What you will do:
Print each line below verbatim, skipping every picture.

┌─ Data segment

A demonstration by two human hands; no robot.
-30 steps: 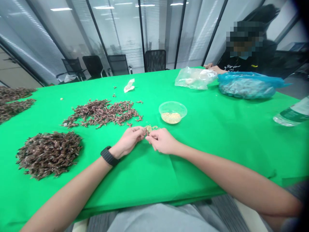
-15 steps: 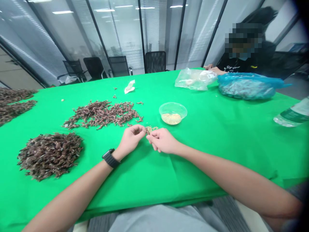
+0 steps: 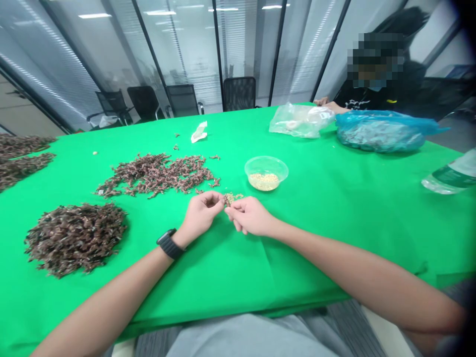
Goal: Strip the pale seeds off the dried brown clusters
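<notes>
My left hand (image 3: 203, 215) and my right hand (image 3: 249, 216) meet above the green cloth, their fingertips curled together. Whatever they pinch is too small to make out. Touching those fingertips is a small heap of pale seeds (image 3: 233, 198). A clear plastic bowl (image 3: 266, 167) holding similar seeds stands just beyond my hands. To the left lie a dense heap of dried brown plant pieces (image 3: 76, 239) and a looser spread of the same material (image 3: 156, 173). A black watch (image 3: 170, 244) circles my left wrist.
A green tablecloth (image 3: 334, 238) covers the table. At the far side are a clear plastic bag (image 3: 301, 120), a full blue plastic bag (image 3: 381, 131) and a seated person (image 3: 372, 94). A water bottle (image 3: 451, 173) lies at the right edge, and more brown heaps (image 3: 22, 166) at the left.
My hands stay at the small seed heap, with only slight finger movement. My left wrist sits a little lower, and the view has shifted slightly.
</notes>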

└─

Result of this task:
A demonstration by two human hands; no robot.
-30 steps: 
-15 steps: 
+0 steps: 
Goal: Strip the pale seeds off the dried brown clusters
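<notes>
My left hand (image 3: 203, 215) and my right hand (image 3: 249, 216) meet above the green cloth, their fingertips curled together. Whatever they pinch is too small to make out. Touching those fingertips is a small heap of pale seeds (image 3: 233, 198). A clear plastic bowl (image 3: 266, 167) holding similar seeds stands just beyond my hands. To the left lie a dense heap of dried brown plant pieces (image 3: 76, 239) and a looser spread of the same material (image 3: 156, 173). A black watch (image 3: 170, 244) circles my left wrist.
A green tablecloth (image 3: 334, 238) covers the table. At the far side are a clear plastic bag (image 3: 301, 120), a full blue plastic bag (image 3: 381, 131) and a seated person (image 3: 372, 94). A water bottle (image 3: 451, 173) lies at the right edge, and more brown heaps (image 3: 22, 166) at the left.
My hands stay at the small seed heap, with only slight finger movement. My left wrist sits a little lower, and the view has shifted slightly.
</notes>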

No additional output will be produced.